#### WHAT THIS TASK INVOLVES
Print, exactly as they appear in the listing below, the lines from the line with "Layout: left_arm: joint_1" to the line with "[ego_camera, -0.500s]", with both end lines kept.

#### EXTRACTED ENTRIES

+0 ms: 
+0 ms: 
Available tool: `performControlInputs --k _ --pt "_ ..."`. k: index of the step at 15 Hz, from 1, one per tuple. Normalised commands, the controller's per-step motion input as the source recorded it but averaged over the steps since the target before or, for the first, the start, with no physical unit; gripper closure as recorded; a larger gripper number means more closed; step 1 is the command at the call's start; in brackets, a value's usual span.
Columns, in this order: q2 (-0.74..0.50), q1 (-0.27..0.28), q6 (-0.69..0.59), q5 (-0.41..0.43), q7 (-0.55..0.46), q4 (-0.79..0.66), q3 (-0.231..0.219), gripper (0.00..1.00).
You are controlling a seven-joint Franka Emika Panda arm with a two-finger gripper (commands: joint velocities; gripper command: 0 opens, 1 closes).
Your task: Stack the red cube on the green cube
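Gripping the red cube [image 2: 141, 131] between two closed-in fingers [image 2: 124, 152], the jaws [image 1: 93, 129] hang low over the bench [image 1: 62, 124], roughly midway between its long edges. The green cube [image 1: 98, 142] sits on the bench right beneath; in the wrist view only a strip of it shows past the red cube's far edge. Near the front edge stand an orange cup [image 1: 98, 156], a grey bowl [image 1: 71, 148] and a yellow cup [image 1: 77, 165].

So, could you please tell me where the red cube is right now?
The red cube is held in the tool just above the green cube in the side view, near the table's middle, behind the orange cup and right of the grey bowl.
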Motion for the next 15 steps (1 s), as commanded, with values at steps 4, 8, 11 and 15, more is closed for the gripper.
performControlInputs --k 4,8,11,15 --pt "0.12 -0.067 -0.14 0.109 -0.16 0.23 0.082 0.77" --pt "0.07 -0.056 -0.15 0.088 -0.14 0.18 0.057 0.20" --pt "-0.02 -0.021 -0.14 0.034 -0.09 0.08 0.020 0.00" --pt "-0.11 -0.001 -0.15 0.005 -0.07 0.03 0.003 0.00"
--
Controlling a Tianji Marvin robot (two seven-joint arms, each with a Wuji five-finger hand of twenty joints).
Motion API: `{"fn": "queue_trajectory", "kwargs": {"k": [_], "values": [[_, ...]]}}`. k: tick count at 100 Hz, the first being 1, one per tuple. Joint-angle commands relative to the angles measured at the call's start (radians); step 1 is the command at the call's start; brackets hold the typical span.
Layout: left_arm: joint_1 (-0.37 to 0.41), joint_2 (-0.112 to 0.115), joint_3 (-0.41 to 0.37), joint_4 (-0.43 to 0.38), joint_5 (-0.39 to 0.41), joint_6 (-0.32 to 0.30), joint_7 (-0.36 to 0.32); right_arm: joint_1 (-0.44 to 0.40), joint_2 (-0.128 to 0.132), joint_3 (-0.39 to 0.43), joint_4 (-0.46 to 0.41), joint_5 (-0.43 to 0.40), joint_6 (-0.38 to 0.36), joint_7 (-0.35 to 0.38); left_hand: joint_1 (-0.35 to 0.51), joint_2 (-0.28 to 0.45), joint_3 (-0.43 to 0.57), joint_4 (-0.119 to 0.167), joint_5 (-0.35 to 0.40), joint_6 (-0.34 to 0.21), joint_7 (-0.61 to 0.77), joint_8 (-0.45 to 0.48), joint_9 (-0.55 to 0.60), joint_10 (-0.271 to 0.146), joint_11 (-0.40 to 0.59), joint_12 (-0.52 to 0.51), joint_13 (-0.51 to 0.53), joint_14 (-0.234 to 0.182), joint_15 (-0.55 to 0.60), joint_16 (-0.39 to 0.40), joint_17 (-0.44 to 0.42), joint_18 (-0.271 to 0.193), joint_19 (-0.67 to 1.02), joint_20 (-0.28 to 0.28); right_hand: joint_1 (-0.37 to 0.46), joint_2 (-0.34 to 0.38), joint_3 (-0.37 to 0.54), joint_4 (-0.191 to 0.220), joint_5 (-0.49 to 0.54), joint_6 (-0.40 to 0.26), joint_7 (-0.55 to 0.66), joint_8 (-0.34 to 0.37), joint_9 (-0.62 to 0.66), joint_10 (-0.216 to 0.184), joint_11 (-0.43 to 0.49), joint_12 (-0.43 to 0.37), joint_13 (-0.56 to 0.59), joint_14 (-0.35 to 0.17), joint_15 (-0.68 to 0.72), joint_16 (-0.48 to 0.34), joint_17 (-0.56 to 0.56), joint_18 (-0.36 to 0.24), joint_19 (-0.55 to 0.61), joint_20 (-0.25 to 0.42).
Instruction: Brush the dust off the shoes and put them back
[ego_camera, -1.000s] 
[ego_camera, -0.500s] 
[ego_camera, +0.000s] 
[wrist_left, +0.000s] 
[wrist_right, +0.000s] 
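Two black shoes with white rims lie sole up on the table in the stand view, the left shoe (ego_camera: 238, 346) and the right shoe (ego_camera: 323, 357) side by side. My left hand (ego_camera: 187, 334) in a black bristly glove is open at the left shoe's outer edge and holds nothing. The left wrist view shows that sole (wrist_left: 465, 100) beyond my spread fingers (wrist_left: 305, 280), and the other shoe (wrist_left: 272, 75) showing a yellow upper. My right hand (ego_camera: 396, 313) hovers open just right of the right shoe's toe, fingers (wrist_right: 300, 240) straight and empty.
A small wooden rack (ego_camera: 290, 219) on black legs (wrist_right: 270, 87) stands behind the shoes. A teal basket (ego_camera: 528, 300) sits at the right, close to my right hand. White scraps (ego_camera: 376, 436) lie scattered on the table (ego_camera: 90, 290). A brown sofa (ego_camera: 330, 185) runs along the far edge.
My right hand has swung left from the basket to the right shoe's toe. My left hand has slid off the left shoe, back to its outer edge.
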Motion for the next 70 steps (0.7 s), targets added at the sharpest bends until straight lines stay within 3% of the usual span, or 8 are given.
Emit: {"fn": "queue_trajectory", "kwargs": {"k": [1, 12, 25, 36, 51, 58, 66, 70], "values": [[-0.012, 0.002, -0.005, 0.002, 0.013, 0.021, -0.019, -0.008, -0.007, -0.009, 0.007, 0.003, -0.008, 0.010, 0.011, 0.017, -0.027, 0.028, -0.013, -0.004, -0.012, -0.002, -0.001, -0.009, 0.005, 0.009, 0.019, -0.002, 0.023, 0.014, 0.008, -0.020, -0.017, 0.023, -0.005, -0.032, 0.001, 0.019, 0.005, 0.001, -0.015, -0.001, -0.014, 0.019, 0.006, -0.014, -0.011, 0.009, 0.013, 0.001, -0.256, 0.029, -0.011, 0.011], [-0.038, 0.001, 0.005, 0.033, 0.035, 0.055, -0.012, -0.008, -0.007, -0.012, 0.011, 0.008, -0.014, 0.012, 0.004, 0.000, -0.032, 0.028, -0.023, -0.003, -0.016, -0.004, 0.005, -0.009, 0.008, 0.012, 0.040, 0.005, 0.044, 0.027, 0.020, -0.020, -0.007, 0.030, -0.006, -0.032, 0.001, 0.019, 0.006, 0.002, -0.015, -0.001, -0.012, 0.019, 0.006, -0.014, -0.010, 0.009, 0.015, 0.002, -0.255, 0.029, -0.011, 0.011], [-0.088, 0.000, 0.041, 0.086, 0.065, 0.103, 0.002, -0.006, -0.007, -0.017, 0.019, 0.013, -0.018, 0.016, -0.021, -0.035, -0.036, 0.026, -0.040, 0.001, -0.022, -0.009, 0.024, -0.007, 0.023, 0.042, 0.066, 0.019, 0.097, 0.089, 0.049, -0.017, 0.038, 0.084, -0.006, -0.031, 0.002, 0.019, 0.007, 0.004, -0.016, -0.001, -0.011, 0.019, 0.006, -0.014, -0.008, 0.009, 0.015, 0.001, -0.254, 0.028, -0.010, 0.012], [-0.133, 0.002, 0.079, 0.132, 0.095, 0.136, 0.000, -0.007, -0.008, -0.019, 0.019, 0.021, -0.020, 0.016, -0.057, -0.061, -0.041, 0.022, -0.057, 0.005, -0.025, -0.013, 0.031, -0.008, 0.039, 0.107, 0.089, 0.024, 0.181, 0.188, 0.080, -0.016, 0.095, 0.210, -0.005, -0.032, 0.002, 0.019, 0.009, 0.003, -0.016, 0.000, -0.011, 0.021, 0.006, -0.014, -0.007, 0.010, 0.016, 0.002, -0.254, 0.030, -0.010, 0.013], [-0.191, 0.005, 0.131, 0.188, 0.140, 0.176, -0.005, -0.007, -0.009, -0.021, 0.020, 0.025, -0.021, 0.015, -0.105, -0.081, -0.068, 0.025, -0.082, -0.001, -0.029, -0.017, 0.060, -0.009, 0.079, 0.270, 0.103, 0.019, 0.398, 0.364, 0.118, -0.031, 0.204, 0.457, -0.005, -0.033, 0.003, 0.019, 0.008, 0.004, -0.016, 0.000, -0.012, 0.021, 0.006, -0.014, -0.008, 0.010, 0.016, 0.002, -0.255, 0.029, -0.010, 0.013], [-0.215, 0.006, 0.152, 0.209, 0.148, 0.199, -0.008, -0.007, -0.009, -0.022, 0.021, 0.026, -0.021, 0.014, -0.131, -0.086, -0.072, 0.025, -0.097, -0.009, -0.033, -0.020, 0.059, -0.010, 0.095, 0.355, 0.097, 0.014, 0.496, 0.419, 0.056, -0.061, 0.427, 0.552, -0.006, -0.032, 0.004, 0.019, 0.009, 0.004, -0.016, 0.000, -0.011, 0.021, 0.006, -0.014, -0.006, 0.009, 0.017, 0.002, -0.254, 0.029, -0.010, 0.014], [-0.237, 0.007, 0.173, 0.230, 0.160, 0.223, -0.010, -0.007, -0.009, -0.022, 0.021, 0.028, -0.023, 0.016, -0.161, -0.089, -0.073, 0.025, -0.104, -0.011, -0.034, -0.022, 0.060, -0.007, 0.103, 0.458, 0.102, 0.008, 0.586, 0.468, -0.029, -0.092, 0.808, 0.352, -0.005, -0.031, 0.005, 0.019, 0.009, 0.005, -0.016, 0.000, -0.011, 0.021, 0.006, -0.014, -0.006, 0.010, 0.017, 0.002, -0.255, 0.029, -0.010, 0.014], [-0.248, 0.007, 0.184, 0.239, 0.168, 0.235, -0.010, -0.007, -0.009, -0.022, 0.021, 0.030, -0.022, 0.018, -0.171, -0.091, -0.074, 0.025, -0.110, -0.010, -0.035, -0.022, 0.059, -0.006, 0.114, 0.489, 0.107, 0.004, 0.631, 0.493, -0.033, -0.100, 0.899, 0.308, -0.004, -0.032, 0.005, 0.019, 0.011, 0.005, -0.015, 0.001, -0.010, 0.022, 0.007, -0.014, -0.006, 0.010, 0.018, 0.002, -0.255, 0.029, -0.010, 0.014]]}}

#### SOLUTION FOR THIS TASK
Layout: left_arm: joint_1 (-0.37 to 0.41), joint_2 (-0.112 to 0.115), joint_3 (-0.41 to 0.37), joint_4 (-0.43 to 0.38), joint_5 (-0.39 to 0.41), joint_6 (-0.32 to 0.30), joint_7 (-0.36 to 0.32); right_arm: joint_1 (-0.44 to 0.40), joint_2 (-0.128 to 0.132), joint_3 (-0.39 to 0.43), joint_4 (-0.46 to 0.41), joint_5 (-0.43 to 0.40), joint_6 (-0.38 to 0.36), joint_7 (-0.35 to 0.38); left_hand: joint_1 (-0.35 to 0.51), joint_2 (-0.28 to 0.45), joint_3 (-0.43 to 0.57), joint_4 (-0.119 to 0.167), joint_5 (-0.35 to 0.40), joint_6 (-0.34 to 0.21), joint_7 (-0.61 to 0.77), joint_8 (-0.45 to 0.48), joint_9 (-0.55 to 0.60), joint_10 (-0.271 to 0.146), joint_11 (-0.40 to 0.59), joint_12 (-0.52 to 0.51), joint_13 (-0.51 to 0.53), joint_14 (-0.234 to 0.182), joint_15 (-0.55 to 0.60), joint_16 (-0.39 to 0.40), joint_17 (-0.44 to 0.42), joint_18 (-0.271 to 0.193), joint_19 (-0.67 to 1.02), joint_20 (-0.28 to 0.28); right_hand: joint_1 (-0.37 to 0.46), joint_2 (-0.34 to 0.38), joint_3 (-0.37 to 0.54), joint_4 (-0.191 to 0.220), joint_5 (-0.49 to 0.54), joint_6 (-0.40 to 0.26), joint_7 (-0.55 to 0.66), joint_8 (-0.34 to 0.37), joint_9 (-0.62 to 0.66), joint_10 (-0.216 to 0.184), joint_11 (-0.43 to 0.49), joint_12 (-0.43 to 0.37), joint_13 (-0.56 to 0.59), joint_14 (-0.35 to 0.17), joint_15 (-0.68 to 0.72), joint_16 (-0.48 to 0.34), joint_17 (-0.56 to 0.56), joint_18 (-0.36 to 0.24), joint_19 (-0.55 to 0.61), joint_20 (-0.25 to 0.42).
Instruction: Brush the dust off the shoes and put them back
[ego_camera, -1.000s] 
[ego_camera, -0.500s] 

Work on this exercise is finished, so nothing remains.